THE HANDSTAND

APRIL-MAY2008

NOW WILL YOU LISTEN YOU ******* STUPID MOBILE PHONE USERS
to the words of a famous neuro-surgeon


Mobile phones 'more dangerous than smoking', The Independent, UK Brain
expert warns of huge rise in tumours and calls on industry to take
immediate steps to reduce radiation

By Geoffrey Lean, Sunday, 30 March 2008

http://www.independent.co.uk/life-style/health-and-wellbeing/health-news
/mobile-phones-more-dangerous-than-smoking-802602.html

Mobile phones could kill far more people than smoking or asbestos, a
study by an award-winning cancer expert has concluded. He says people
should avoid using them wherever possible and that governments and the
mobile phone industry must take "immediate steps" to reduce exposure to
their radiation.

The study, by Dr Vini Khurana, is the most devastating indictment yet
published of the health risks.

It draws on growing evidence - exclusively reported in the IoS in
October - that using handsets for 10 years or more can double the risk
of brain cancer. Cancers take at least a decade to develop, invalidating
official safety assurances based on earlier studies which included few,
if any, people who had used the phones for that long.
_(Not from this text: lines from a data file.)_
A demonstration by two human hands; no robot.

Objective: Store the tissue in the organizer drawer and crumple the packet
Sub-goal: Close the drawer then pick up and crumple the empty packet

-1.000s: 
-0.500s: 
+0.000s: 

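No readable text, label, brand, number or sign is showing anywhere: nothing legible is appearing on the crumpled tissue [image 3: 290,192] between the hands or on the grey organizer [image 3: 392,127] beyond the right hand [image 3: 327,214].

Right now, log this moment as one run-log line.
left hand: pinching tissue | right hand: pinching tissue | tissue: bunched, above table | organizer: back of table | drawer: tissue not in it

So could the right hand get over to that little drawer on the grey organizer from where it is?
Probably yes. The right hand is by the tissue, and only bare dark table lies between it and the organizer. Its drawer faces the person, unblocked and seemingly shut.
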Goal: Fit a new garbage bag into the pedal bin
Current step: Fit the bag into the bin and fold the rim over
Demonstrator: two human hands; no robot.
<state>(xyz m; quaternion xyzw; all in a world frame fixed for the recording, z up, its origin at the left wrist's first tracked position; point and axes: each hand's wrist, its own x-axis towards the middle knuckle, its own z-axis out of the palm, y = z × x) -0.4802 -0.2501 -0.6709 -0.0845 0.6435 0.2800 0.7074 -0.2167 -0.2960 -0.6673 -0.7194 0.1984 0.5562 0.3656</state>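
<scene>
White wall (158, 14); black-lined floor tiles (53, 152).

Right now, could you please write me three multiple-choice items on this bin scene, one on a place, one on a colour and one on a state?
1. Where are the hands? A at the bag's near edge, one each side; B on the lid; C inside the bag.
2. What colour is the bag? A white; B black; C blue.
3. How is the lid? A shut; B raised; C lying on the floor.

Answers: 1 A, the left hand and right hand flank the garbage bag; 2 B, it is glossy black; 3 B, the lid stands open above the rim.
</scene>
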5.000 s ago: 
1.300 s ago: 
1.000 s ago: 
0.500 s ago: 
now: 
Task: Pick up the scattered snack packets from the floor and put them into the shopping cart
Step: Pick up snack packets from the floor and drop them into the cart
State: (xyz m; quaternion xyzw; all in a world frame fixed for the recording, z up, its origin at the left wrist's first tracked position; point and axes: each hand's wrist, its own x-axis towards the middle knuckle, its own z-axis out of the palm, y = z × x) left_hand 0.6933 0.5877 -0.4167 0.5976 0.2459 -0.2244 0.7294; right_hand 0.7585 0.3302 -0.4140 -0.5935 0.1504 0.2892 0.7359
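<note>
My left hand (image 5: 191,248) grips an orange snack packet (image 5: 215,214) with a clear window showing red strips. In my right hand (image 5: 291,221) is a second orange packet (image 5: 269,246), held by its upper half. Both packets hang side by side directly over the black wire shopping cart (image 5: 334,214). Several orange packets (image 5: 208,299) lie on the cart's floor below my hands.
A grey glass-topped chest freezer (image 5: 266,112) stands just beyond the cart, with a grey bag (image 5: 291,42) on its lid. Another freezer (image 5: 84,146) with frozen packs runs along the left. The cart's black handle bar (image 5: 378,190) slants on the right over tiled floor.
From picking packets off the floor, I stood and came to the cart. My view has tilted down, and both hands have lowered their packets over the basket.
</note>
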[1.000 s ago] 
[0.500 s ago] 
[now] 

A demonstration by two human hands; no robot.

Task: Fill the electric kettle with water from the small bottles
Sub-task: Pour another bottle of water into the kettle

Earlier this year, the French government warned against the use of
mobile phones, especially by children. Germany also advises its people
to minimise handset use, and the European Environment Agency has called
for exposures to be reduced.

Professor Khurana - a top neurosurgeon who has received 14 awards over
the past 16 years, has published more than three dozen scientific papers
- reviewed more than 100 studies on the effects of mobile phones. He has
put the results on a brain surgery website, and a paper based on the
research is currently being peer-reviewed for publication in a
scientific journal.

He admits that mobiles can save lives in emergencies, but concludes that
"there is a significant and increasing body of evidence for a link
between mobile phone usage and certain brain tumours". He believes this
will be "definitively proven" in the next decade.

Noting that malignant brain tumours represent "a life-ending diagnosis",
he adds: "We are currently experiencing a reactively unchecked and
dangerous situation." He fears that "unless the industry and governments
take immediate and decisive steps", the incidence of malignant brain
tumours and associated death rate will be observed to rise globally
within a decade from now, by which time it may be far too late to
intervene medically.

"It is anticipated that this danger has far broader public health
ramifications than asbestos and smoking," says Professor Khurana, who
told the IoS his assessment is partly based on the fact that three
billion people now use the phones worldwide, three times as many as
smoke. Smoking kills some five million worldwide each year, and exposure
to asbestos is responsible for as many deaths in Britain as road accidents.

DEMOGRAPHIC WAR LORDS COMMENT:
Late last week, the Mobile Operators Association dismissed Khurana's
study as "a selective discussion of scientific literature by one
individual". It believes he "does not present a balanced analysis" of
the published science, and "reaches opposite conclusions to the WHO and
more than 30 other independent expert scientific reviews".